Is there some secret school these people go to, in order to be so misinformed?

http://news.msn.com/us/judge-says-victims-body-can-prevent-rape



> SANTA ANA, Calif. -- A Southern California judge is being publicly admonished for saying a rape victim "didn't put up a fight" during her assault and that if someone doesn't want sexual intercourse, the body "will not permit that to happen."


----------



## granfire (Dec 14, 2012)

Dirty Dog said:


> Is there some secret school these people go to, in order to be so misinformed?
> 
> http://news.msn.com/us/judge-says-victims-body-can-prevent-rape



a big step back to the days of 'she really wanted it' and 'she dressed like she wanted it'

ah, yes, the more things change, the more they stay the same....


----------



## aedrasteia (Dec 14, 2012)

Dirty Dog said:


> Is there some secret school these people go to, in order to be so misinformed?
> 
> http://news.msn.com/us/judge-says-victims-body-can-prevent-rape



DD, thank you for your outrage. please consider doing something concrete and practical to help
on this lingering horror, in your home community. I hope you will join in. 
We desperately need your energy and your help.
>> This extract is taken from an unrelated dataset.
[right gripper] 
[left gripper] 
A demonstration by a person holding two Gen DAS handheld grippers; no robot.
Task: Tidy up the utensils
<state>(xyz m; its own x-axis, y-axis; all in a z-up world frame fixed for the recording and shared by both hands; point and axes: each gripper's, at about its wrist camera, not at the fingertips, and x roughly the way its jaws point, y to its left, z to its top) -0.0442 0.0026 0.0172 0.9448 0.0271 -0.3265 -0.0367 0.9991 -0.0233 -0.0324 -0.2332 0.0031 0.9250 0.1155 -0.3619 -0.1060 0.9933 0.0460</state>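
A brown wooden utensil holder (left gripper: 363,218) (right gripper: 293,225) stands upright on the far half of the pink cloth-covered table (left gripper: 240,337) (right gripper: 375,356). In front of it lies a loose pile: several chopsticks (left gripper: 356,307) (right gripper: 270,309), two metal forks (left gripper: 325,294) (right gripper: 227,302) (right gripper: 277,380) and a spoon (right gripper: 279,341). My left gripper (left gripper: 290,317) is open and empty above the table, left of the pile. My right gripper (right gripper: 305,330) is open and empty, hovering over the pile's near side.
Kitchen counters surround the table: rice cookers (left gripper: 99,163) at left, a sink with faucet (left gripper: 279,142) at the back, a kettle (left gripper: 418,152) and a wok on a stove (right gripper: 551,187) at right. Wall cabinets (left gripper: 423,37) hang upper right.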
The case occurred in 2008.  Judge Johnson made his comments at the sentencing hearing for the convicted man
and came as the judge explained his sentence of only 6 years, instead of 16 possible years in prison

You understand that the l*egal requirement* demanding visible proof of  "deternined resistance"
was placed on (women and girl children) only victims of rape *for decades* - right?  
(stipulated in statute across the country with slight variations in language among states)

No other violent felony statutes placed this hideous burden on victims, AFAIK

And rape statutes were gender specific (at the state level) until the last 30 years - 
meaning *only* P in V assault was considered rape.   
And FBI data collection parameters were not changed until  *this year.* Y  es, January 2012.

Meaning, horribly and sadly, that at the state level, no perpetrator could be arrested for 
rape of an adult man or male child.   (Other crimes could be charged).

Until people like me and thousands more fought like bloody hell for years , one state by one state,
nothing changed. There is extensive legal writing/commentary on the "requirement of resistance". 

It is highly educational to read this body of writing and hearing the perspectives of those who once held these views.
But Judge Johnson is not remotely alone in his opinions, nor in application of his views to specific cases.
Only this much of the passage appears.